WORK TO COMPLETE:
All of the data should be output character for character, except the pictures.

RAW DATA:
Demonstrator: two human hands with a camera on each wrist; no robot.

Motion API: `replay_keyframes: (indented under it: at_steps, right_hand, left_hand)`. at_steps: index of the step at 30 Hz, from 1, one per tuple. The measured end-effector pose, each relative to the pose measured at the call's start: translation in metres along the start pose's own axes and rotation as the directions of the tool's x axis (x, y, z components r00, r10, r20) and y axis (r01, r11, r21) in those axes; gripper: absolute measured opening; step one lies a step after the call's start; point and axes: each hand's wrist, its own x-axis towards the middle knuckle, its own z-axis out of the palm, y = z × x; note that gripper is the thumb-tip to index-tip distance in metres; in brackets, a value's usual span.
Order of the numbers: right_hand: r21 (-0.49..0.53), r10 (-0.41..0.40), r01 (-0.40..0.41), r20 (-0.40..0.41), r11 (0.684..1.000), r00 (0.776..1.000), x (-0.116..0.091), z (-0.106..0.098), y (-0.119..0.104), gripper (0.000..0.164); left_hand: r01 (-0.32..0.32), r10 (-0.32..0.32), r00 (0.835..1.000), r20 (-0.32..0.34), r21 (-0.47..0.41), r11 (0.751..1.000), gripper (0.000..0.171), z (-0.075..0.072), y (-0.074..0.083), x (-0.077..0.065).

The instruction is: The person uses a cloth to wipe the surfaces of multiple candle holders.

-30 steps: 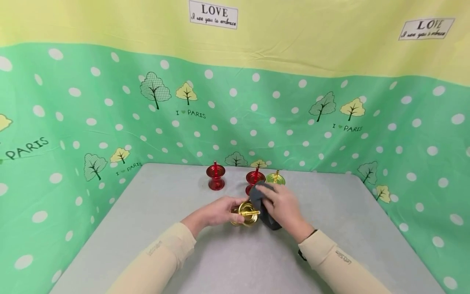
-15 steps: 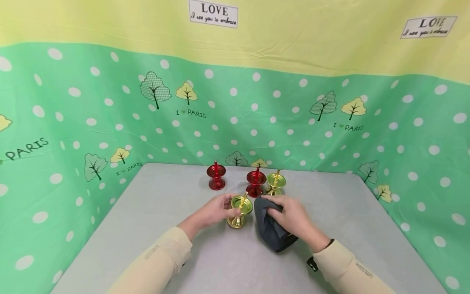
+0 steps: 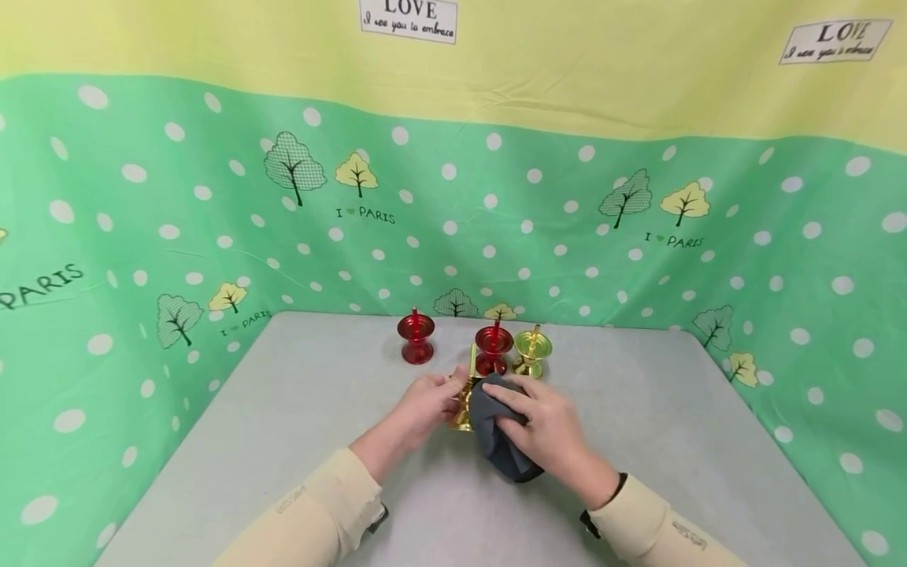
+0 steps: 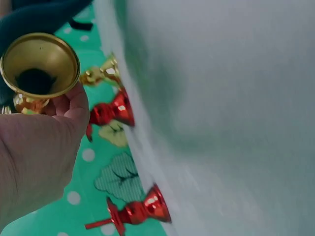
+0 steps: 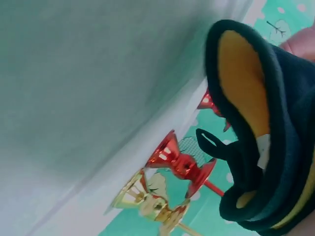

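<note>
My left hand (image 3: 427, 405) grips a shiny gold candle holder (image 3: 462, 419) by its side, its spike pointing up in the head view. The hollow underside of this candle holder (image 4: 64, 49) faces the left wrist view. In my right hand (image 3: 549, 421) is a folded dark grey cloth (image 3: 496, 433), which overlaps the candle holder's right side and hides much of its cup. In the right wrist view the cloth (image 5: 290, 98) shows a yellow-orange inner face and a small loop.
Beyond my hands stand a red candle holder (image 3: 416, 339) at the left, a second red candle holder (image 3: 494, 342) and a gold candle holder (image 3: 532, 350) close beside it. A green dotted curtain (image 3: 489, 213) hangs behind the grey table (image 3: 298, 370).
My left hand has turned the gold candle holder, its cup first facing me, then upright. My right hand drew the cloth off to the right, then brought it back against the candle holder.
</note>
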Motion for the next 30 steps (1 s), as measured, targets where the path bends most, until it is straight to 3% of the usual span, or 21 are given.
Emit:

TASK ANSWER:
Demonstrator: two human hands with a camera on each wrist; no robot.

Motion API: `replay_keyframes: (indented under it: at_steps, right_hand, left_hand)`. at_steps: index of the step at 30 Hz, from 1, one per tuple. The measured end-effector pose, each relative to the pose measured at the call's start: translation in metres along the start pose's own axes and rotation as the directions of the tool's x axis (x, y, z components r00, r10, r20) and y axis (r01, r11, r21) in those axes; gripper: absolute measured opening; step one lies a step after the call's start; point and axes: each hand's wrist, its own x-axis towards the middle knuckle, its own z-axis out of the palm, y = z × x; note that gripper is the thumb-tip to index-tip distance in metres; in brackets, a value's usual span.
Order of the numbers: right_hand: r21 (-0.49..0.53), r10 (-0.41..0.40), r01 (-0.40..0.41), r20 (-0.40..0.41), r11 (0.684..1.000), r00 (0.776..1.000), x (-0.116..0.091), z (-0.106..0.098), y (-0.119..0.104), gripper (0.000..0.164); left_hand: r01 (-0.32..0.32), r10 (-0.32..0.32), r00 (0.835..1.000), r20 (-0.32..0.34), r21 (-0.47..0.41), r11 (0.751..1.000), gripper (0.000..0.171), z (-0.075..0.072), y (-0.074..0.083), x (-0.077..0.065).

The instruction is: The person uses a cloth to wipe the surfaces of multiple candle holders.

-30 steps: 
-15 steps: 
+0 steps: 
+0 steps: 
+0 steps: 

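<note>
My left hand (image 3: 427, 405) grips a shiny gold candle holder (image 3: 462, 419) by its side, its spike pointing up in the head view. The hollow underside of this candle holder (image 4: 64, 49) faces the left wrist view. In my right hand (image 3: 549, 421) is a folded dark grey cloth (image 3: 496, 433), which overlaps the candle holder's right side and hides much of its cup. In the right wrist view the cloth (image 5: 290, 98) shows a yellow-orange inner face and a small loop.
Beyond my hands stand a red candle holder (image 3: 416, 339) at the left, a second red candle holder (image 3: 494, 342) and a gold candle holder (image 3: 532, 350) close beside it. A green dotted curtain (image 3: 489, 213) hangs behind the grey table (image 3: 298, 370).
My left hand has turned the gold candle holder, its cup first facing me, then upright. My right hand drew the cloth off to the right, then brought it back against the candle holder.
</note>
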Motion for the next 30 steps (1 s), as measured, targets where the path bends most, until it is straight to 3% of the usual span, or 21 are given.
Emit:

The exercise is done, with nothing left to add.